There is absolutely nothing wrong with that in and of itself. Young people are, after all, young and they have a culture that reflects that time of life and the way our society treats it. In a world where young people are constantly being chased and chastised, a welcoming Internet place for them is a great thing. But a company like Yahoo doesn't spend $1.3 billion for something because young people need it. It's got to yield a profit and that's the issue the tech media can't figure out.

Groping for some logic, some writers speculated that Tumblr's fairly loyal user base may give Yahoo some new options. It can link Tumblr to its many services, build advertising revenue and make a stride toward "cornering" a lucrative demographic. Meyer herself stressed these possibilities in her "media conference call" -- one of those "invitation only" events executives use to bless certain media as "important". She explained that, while Yahoo intends to leave Tumblr's functionality (and its management team) intact, there are lots of "cross-over opportunities" like charging more for a Yahoo ad that's also displayed on Tumblr.

In polite terms, that's highly questionable. Although Tumblr is brilliant technologically, it doesn't come close to making enough to cover the huge investment Yahoo has made; its design doesn't allow room for much advertising. What's more, Tumblr users don't spend much money because, at this life stage (and in these times), they don't have that much to spend. Finally, although having a Facebook-like offering is good for Yahoo, Tumblr has about 10 percent of the users Facebook has. So Meyer is saying that she intends to cover her purchase by offering advertising from a site that doesn't have room for it, catering to a demographic that doesn't spend much money and linking Yahoo's services to a Social Networking site that is a small compared to the leading sites of that type.

That nonsense led some analysts to question whether Meyer has gobbled too gluttonishly. After all, they reason, Yahoo's history is littered with remarkably dumb acquisitions whose history is written in red ink. It spent $3.6 billion to purchase Geocities, the first service to let people develop and maintain their own website for free, just as web technology caught up, surpassed and buried it. It made a $5.7 billion investment in Broadcast.com, a start-up on-line radio system that never really started up. The list of goofs is long, expensive and humiliating. It's one reason why Yahoo hired Meyer and that's the problem with the suspicions that she goofed. Meyer was hired because she doesn't.

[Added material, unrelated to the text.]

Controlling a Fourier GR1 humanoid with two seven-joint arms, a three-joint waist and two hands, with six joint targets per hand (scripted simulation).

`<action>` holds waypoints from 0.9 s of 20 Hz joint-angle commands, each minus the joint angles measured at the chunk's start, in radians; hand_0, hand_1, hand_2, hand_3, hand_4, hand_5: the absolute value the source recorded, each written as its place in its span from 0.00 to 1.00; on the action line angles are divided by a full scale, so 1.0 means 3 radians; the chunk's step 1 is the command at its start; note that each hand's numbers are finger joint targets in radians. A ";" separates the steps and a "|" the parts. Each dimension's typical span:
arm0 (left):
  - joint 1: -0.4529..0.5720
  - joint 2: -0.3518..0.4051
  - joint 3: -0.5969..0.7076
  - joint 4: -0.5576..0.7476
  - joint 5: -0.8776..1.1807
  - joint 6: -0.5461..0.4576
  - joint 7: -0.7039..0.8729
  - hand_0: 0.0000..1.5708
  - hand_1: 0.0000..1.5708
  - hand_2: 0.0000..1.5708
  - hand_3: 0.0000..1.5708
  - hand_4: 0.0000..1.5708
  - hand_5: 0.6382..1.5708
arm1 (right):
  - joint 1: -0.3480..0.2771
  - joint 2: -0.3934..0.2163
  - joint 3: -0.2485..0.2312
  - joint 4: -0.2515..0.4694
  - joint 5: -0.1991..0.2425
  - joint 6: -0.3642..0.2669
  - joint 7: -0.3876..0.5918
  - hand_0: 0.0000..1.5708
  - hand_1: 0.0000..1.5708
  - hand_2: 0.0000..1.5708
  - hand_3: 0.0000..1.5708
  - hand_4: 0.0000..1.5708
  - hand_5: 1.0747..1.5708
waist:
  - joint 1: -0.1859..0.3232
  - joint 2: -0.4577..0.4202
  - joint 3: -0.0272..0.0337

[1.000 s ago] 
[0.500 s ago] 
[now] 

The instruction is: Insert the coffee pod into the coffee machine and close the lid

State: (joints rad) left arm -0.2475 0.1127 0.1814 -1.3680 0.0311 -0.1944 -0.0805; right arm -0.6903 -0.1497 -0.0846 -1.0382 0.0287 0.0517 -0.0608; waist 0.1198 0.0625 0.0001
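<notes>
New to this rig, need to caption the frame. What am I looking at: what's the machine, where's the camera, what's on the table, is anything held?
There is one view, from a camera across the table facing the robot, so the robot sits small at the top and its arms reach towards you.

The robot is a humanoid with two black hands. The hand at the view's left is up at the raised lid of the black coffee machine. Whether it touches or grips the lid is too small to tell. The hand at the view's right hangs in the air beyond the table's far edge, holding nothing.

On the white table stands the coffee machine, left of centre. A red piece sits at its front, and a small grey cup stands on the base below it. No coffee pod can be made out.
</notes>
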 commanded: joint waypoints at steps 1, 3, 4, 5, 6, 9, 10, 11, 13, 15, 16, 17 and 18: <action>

She definitely has a plan. It may not be one of those plans corporate executives announce to share-holders with very specific goals and carefully measured "outcomes". Meyer doesn't think that way. She believes a successful technology company finds a way to lock onto a market and then follows that market through its life, changing technologies being offered and carefully managing its customers' use of Internet technology.